News and Opinion from Sisters, Oregon

Letters to the Editor 9/27/23

Unconditional love

To the Editor:

Grace and Peace to you. I understand you are having a vicious time with this homeless condition. I want to tell you a little about my beliefs and experiences regarding the homeless. The cornerstone of my beliefs is based on unconditional love. The ones I want to speak up for are the women and children. I hear there are a dozen of them attending school in Sisters. Unconditional love dictates that you will help them and shelter them. Remember that they are just like you and just like me; we have to have three things a day. If one of these things are not obtained your day will become miserable quick. 

1. Something to wear.

2. Someplace to sleep.

3. Something to eat.

What I want you to do is to go out and find these children at their camp in the woods and tell them to their face that you do not want them in town, you do not want them to have shelter in town, you do not want them to be safe. If you can do that then there is no unconditional love in your heart. 

Speaking to the churches of this community. You have vans to pick people up. If the families are able to stay in the shelter then you can pick them up and take them to church. If you can do this know that they will feel absolutely safe in your sanctuary. They will feel safe and know comfort. Once they return to the world outside of the church then they are entering a place of fear based on danger. By giving them this small relief it can change their lives. 

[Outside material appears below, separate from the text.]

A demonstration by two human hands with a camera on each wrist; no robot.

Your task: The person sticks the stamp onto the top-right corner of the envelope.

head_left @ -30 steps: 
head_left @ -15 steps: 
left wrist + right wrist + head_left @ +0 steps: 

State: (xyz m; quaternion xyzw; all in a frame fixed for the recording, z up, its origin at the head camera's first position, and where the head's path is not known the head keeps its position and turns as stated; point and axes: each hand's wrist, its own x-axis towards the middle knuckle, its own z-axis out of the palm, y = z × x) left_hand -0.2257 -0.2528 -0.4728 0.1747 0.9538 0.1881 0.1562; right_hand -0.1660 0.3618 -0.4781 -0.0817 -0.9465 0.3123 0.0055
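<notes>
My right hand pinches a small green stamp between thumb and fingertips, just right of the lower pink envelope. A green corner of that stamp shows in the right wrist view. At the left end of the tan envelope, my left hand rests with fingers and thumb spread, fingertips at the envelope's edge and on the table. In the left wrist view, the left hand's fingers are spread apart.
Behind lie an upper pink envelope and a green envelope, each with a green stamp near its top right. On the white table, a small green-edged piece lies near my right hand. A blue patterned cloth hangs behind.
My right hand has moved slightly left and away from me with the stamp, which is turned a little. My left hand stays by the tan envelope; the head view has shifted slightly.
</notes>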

My experience in shelters for homeless people goes like this. After four children and 12 years of marriage, our marriage ended. I went in circles for the first five years, meaning everything was nothing. It would be another five years of crawling out of that abyss that I had fallen into. At the age of 42 I came in off the streets. After a year of being “clean” I studied to become a Christian counselor. After obtaining that certificate I began doing just that, two years at one shelter and three years at another. We were always eyeballs deep in the homeless and those with mental issues.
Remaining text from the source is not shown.